ひで子さんによると同日午前、支援者が運転する車で前日に浜松市から上京していた巖さんは庁内で大善裁判長ら3人の裁判官に会ったという。まだ拘禁症状が強く残る巖さんは「事件はない」「誰も殺されていない」「裁判は終わった。俺は無罪になっている」などと述べたそうだが、ひで子さんは「裁判長はわかったようなふりもして巖に優しく接してくれていました」と喜んだ。弁護団事務局長の小川秀世氏は「裁判官に見てもらう巖さんのメッセージを録画していたが、面会が実現したのでビデオは提出しません」と話した。
14年に再審開始決定を出した村山浩昭裁判長(現弁護士)は東京拘置所まで巖さんに会いに行ったが、面会拒否で会えなかった。浜松市から駆け付けた支援者の猪野二三男さんは「大善裁判長は審理を公平に進めていますよというメッセージを巖さんに与えようとしたのだと思います」と話した。
大善裁判長は来年3月末までに決定を出すと表明した。これまで弁護団への事前通告は「決定の2週間前までに」としていたが、今回は1カ月前までに通告すると約束した。村崎修弁護士は「もう裁判長は決断したのだと思う」。いつも慎重だった西嶋勝彦弁護団長も「裁判所に十分納得してもらったと思う。

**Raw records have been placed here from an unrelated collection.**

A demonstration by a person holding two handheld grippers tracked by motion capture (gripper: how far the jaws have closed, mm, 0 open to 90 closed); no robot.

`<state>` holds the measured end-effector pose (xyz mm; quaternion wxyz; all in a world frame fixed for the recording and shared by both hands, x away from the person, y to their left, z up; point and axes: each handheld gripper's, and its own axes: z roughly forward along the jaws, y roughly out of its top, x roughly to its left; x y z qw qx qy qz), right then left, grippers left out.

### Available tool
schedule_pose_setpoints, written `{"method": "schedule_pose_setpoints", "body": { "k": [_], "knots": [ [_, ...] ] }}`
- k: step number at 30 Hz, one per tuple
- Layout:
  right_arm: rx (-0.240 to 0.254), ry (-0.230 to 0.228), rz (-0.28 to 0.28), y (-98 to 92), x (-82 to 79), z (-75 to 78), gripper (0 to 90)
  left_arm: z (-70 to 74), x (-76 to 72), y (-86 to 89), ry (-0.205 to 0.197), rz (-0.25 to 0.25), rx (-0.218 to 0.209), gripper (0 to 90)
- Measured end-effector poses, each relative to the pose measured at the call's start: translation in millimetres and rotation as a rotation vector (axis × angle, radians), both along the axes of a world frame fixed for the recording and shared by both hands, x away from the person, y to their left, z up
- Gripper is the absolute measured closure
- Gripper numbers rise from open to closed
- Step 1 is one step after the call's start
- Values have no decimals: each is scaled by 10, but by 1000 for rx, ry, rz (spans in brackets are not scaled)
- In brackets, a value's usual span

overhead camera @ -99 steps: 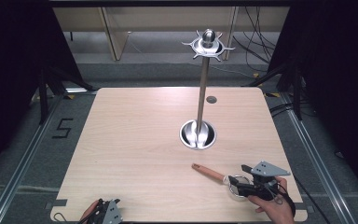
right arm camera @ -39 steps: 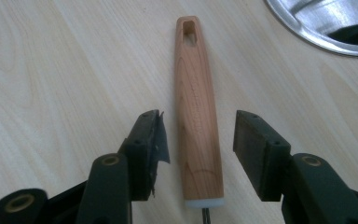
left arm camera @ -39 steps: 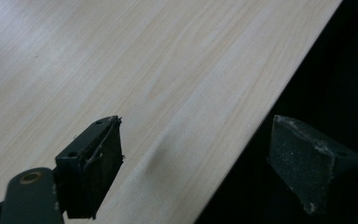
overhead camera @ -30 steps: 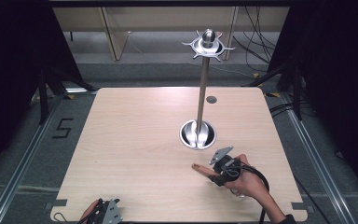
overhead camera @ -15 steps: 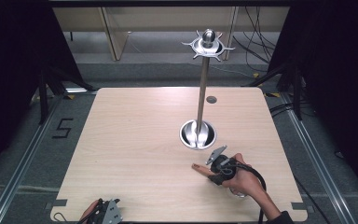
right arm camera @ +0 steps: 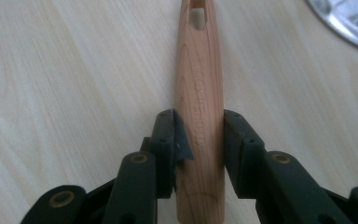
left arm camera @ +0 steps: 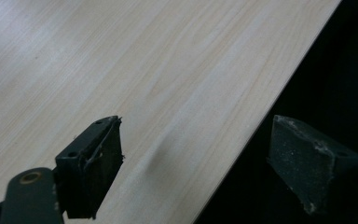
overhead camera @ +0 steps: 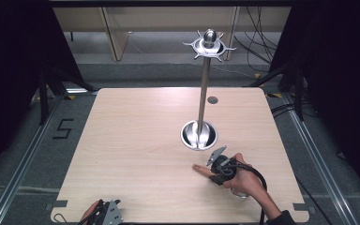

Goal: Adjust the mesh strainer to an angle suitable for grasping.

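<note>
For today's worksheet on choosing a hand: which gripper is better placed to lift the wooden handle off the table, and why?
The right gripper: its pads press both sides of the wooden handle lying on the table. The left gripper is open at the near table edge, far from it.

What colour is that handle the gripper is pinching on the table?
The wooden handle is a light reddish-brown with visible grain, seen best in the right gripper view.

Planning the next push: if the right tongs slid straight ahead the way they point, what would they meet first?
Likely nothing: the right tongs, shut on the wooden handle, point along it over bare table; the metal stand base sits off to one side.
</note>
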<state>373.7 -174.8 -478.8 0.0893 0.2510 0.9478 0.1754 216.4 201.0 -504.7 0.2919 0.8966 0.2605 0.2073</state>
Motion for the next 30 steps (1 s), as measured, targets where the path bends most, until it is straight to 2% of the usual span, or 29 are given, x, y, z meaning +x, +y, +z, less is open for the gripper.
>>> {"method": "schedule_pose_setpoints", "body": {
  "k": [4, 6, 7, 10, 11, 12, 13, 15, 17, 18, 19, 21, 22, 25, 26, 27, 28, 30],
  "knots": [
    [38, -32, -6, -40, -3, 90, 683, 2, -1, 1, -2, -1, 0, 168],
    [45, -32, -11, -56, -4, 121, 683, 3, -1, 1, -2, -2, 1, 168],
    [83, -41, -27, -89, -18, 172, 683, 3, 0, 1, -2, -2, 2, 168],
    [107, -50, -24, -130, -9, 215, 683, -1, 1, -1, -3, -7, -5, 168],
    [120, -48, -41, -146, -24, 240, 683, -6, 0, -5, -7, 0, -1, 168],
    [154, -74, -36, -184, -6, 264, 683, -6, 1, -5, -9, 1, 0, 168],
    [180, -76, -41, -198, -4, 274, 684, -3, 2, -2, -6, -3, 0, 169],
    [233, -61, -26, -232, 6, 303, 684, 1, -5, -3, -9, -2, -3, 169],
    [241, -58, -35, -261, 3, 329, 684, 1, -4, -2, -5, -4, -7, 168],
    [286, -74, -37, -286, -1, 359, 684, 2, -2, -2, -5, -5, -4, 168],
    [293, -67, -57, -301, -13, 377, 684, 2, -2, -2, -5, -5, -4, 168],
    [331, -68, -38, -340, -17, 414, 685, 3, -7, -5, -5, -3, -6, 169],
    [344, -53, -47, -350, -25, 434, 685, 3, -7, -5, -5, -3, -6, 168],
    [373, -64, -48, -367, -35, 461, 685, 4, -4, -3, -5, -4, -5, 168],
    [409, -39, -17, -396, -43, 502, 685, 3, -6, -4, -4, -4, -6, 169],
    [409, -39, -17, -396, -43, 502, 685, 3, -6, -4, -4, -4, -6, 168],
    [444, -46, -13, -411, -44, 528, 686, 3, -3, -4, -4, -5, -4, 169],
    [454, -40, -4, -419, -49, 552, 686, 4, -7, -5, -5, -4, -6, 168]
  ]
}}
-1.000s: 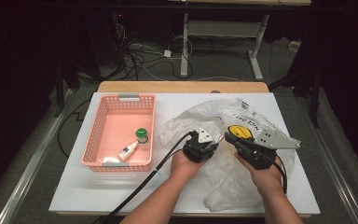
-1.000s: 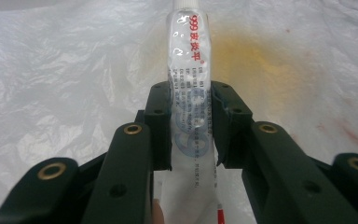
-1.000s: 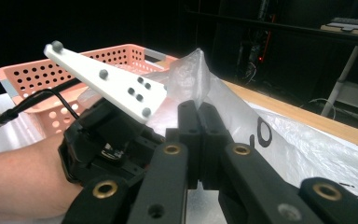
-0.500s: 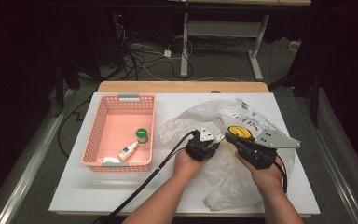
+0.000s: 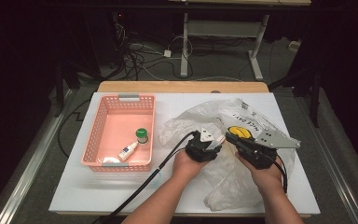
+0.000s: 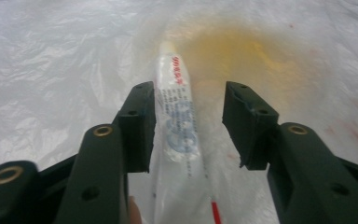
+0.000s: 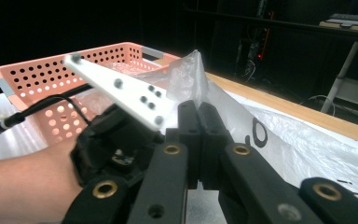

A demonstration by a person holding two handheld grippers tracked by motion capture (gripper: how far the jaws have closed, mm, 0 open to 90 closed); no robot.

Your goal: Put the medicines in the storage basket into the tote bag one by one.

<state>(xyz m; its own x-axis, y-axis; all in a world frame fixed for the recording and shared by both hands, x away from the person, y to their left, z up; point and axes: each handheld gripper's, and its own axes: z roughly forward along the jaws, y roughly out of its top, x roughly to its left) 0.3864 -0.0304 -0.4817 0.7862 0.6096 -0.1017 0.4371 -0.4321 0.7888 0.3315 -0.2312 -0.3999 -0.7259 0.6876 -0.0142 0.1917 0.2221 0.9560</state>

大島決定を取り消す再審開始決定以外に考えられない」と自信を見せていた。
この日、裁判所にひで子さんや弁護団が向かう直前に弁護士会館のロビーで、日本プロボクシング協会「袴田巖支援委員会」の新田渉世委員長や現役選手らがひで子さんの胸に「FREE HAKAMADA」などのバッジをつけて激励した。